Problem requirements
From the line containing "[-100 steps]" down to the line containing "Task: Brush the", copy out the entries below exactly, both lines included, and nothing else; pictures do not belong in the copy.

Working data
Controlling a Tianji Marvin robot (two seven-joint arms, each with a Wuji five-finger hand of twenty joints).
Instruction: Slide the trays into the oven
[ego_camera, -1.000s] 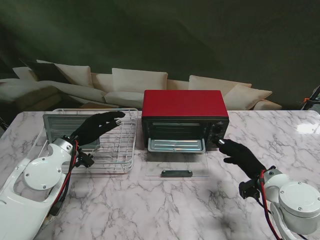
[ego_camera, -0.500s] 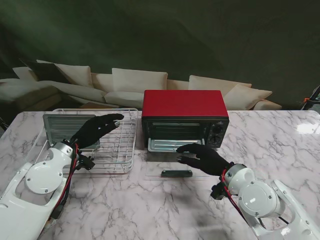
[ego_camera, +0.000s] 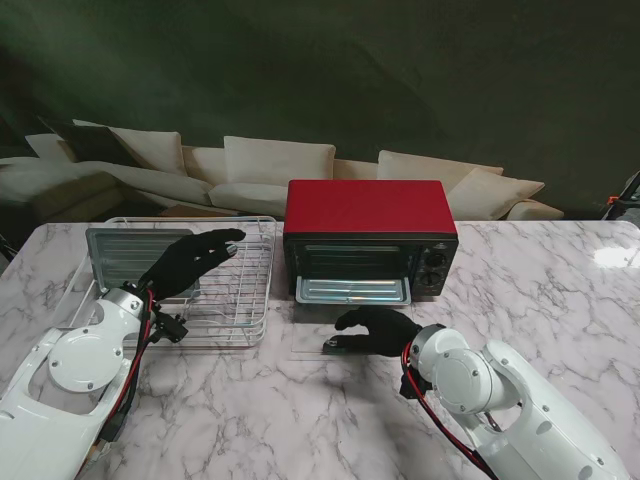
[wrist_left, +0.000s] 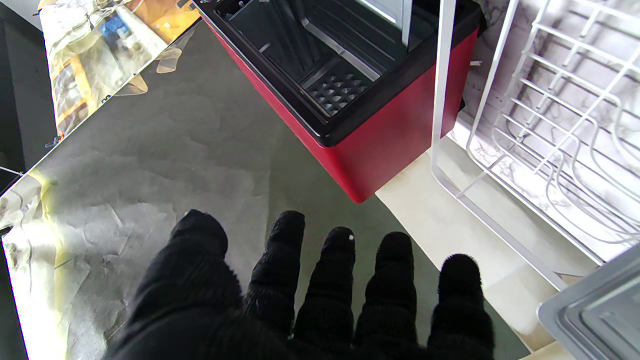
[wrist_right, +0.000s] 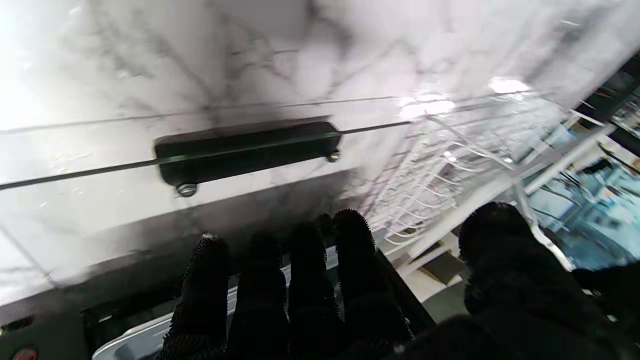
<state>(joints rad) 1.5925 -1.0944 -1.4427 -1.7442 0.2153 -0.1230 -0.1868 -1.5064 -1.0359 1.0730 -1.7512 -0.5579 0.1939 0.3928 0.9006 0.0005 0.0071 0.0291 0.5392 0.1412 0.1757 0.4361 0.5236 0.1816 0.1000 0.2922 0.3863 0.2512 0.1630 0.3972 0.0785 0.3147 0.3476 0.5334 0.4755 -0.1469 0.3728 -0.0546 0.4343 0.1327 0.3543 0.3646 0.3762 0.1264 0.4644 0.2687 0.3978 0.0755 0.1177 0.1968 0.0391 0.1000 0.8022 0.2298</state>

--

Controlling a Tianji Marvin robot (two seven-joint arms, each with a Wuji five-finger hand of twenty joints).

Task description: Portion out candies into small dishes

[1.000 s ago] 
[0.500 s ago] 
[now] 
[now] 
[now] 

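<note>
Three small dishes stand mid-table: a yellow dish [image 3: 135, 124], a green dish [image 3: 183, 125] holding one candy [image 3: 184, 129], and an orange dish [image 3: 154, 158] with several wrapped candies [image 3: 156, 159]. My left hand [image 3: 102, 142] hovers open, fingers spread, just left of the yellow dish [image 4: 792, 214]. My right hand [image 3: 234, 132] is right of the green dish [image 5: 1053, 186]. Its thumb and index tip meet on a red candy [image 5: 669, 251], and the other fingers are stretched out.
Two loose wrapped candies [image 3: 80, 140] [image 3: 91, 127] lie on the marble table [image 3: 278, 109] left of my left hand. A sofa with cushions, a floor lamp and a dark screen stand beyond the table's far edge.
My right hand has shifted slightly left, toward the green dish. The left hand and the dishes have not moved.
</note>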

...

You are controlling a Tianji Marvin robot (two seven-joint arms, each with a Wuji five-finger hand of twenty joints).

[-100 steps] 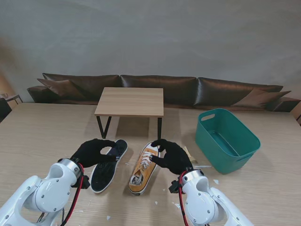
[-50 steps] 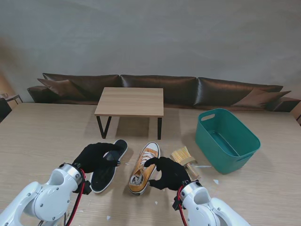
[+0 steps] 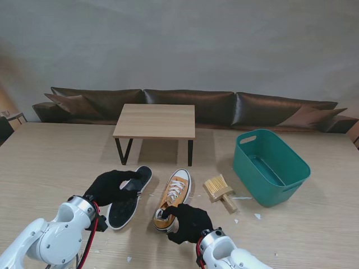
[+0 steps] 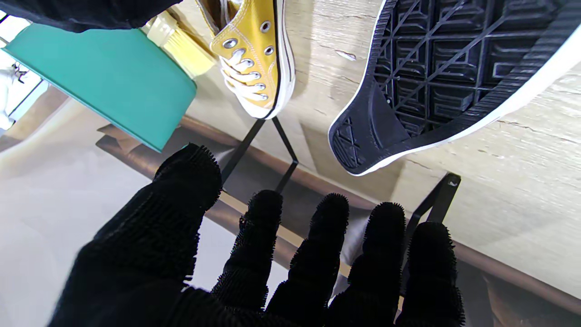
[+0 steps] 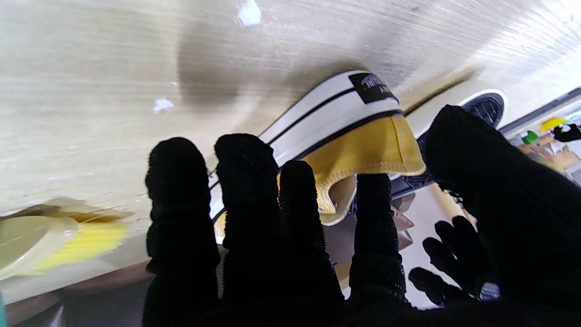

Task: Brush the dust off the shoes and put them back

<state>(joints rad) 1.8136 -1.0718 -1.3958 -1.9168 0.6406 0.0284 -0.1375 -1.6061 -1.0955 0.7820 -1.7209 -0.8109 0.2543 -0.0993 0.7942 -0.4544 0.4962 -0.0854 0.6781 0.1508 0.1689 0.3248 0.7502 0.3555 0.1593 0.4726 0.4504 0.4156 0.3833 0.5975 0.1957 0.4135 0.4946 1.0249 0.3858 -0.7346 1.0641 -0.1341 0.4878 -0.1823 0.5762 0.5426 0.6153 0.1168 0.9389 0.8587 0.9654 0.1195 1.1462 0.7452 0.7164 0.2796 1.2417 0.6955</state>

Written reply
[-100 steps] 
[-50 steps] 
[+0 steps] 
[+0 steps] 
[+0 steps] 

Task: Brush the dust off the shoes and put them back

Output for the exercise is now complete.